Test whether a register is zero with CMP reg,0 vs OR reg,reg?
Asked Answered
A

2

23

Is there any execution speed difference using the following code:

cmp al, 0
je done

and the following:

or al, al
jz done

I know that the JE and JZ instructions are the same, and also that using OR gives a size improvement of one byte. However, I am also concerned with code speed. It seems that logical operators will be faster than a SUB or a CMP, but I just wanted to make sure. This might be a trade-off between size and speed, or a win-win (of course the code will be more opaque).

Accommodative answered 15/11, 2015 at 15:8 Comment(2)
The intel optimization manual says: Use a TEST of a register with itself instead of a CMP of the register to zero, this saves the need to encode the zero, so that's pretty much only the size. Macro-op fusion also applies to both. A quick glance into the Agner Fog tables suggests speed same for CMP and OR for most cpus.Circumscissile
@Jester: OR can't macro-fuse with anything. Older CPUs (Core2) can only macro-fuse signed-comparisons with test, but not cmp. AMD CPUs can only macro-fuse cmp and test, never an op that also writes a register.Spearing
E
16

It depends on the exact code sequence, which specific CPU it is, and other factors.

The main problem with or al, al, is that it "modifies" EAX, which means that a subsequent instruction that uses EAX in some way may stall until this instruction completes. Note that the conditional branch (jz) also depends on the instruction, but CPU manufacturers do a lot of work (branch prediction and speculative execution) to mitigate that. Also note that in theory it would be possible for a CPU manufacturer to design a CPU that recognises EAX isn't changed in this specific case, but there are hundreds of these special cases and the benefits of recognising most of them are too little.

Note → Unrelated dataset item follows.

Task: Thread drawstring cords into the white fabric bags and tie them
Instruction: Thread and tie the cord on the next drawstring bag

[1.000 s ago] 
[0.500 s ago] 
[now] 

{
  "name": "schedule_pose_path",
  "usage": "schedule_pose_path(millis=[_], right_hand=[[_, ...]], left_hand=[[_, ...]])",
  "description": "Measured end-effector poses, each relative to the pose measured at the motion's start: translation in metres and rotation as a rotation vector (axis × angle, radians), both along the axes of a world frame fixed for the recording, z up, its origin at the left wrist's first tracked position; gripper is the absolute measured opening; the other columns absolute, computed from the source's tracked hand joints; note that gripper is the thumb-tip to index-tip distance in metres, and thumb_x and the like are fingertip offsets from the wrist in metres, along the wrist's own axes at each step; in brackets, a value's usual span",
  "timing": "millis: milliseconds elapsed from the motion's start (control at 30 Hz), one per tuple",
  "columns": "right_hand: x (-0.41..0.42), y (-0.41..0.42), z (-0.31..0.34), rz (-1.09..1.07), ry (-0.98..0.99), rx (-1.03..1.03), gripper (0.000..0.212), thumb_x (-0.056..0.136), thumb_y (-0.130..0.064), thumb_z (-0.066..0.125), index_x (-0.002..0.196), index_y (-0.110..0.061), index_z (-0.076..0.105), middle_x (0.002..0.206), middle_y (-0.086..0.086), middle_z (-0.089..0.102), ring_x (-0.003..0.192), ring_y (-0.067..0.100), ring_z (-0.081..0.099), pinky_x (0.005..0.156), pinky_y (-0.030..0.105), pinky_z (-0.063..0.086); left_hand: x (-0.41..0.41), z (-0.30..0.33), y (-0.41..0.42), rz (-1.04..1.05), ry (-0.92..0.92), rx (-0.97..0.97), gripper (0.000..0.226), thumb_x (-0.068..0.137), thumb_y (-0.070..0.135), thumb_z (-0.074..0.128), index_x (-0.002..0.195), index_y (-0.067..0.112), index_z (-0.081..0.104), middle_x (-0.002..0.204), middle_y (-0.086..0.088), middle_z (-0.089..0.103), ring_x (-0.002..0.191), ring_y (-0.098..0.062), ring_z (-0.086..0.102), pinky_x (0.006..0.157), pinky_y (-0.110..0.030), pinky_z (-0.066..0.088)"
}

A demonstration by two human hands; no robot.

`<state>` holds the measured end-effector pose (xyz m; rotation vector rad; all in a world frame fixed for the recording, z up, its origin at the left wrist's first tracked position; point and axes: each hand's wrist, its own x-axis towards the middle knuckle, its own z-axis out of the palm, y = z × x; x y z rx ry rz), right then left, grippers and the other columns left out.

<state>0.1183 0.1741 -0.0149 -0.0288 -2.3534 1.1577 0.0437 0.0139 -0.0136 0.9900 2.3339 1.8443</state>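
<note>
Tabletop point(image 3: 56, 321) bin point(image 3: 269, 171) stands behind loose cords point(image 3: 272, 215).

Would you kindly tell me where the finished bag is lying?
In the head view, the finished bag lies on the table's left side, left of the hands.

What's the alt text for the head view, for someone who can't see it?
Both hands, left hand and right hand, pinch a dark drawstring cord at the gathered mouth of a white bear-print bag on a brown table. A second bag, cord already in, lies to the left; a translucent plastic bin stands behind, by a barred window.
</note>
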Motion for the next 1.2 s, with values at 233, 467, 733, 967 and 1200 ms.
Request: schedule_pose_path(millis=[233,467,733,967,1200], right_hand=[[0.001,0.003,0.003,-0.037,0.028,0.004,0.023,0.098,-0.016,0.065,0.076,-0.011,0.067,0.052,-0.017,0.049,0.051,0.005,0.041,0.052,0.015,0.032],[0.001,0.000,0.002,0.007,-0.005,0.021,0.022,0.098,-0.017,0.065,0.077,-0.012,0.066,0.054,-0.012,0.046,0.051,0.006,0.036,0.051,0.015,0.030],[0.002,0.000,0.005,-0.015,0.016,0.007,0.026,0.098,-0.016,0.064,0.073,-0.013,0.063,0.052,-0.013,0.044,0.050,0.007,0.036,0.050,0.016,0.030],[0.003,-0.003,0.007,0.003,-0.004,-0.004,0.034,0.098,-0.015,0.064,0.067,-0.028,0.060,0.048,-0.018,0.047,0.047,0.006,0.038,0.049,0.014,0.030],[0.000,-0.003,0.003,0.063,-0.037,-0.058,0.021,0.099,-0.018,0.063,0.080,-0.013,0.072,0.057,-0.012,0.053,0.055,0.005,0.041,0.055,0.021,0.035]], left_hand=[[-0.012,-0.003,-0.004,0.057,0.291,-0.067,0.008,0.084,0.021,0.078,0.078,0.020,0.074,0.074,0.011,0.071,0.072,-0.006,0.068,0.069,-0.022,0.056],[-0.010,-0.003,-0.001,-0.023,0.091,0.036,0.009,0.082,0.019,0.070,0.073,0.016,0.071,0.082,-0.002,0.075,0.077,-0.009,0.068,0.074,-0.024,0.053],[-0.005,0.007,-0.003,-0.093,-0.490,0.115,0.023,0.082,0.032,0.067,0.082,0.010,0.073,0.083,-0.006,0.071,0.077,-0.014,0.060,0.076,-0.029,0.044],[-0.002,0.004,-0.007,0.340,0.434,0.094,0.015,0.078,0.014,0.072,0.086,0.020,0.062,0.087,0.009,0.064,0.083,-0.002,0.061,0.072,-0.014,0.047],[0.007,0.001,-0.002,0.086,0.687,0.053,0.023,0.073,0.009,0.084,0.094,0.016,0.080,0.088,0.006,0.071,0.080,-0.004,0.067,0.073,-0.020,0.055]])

The main problem with cmp al,0 is that it's slightly larger, which might mean slower instruction fetch/more cache pressure, and (if it is a loop) might mean that the code no longer fits in some CPU's "loop buffer".

As Jester pointed out in comments; test al,al avoids both problems - it's smaller than cmp al,0 and doesn't modify EAX.

Of course (depending on the specific sequence) the value in AL must've come from somewhere, and if it came from an instruction that set flags appropriately it might be possible to modify the code to avoid using another instruction to set flags again later.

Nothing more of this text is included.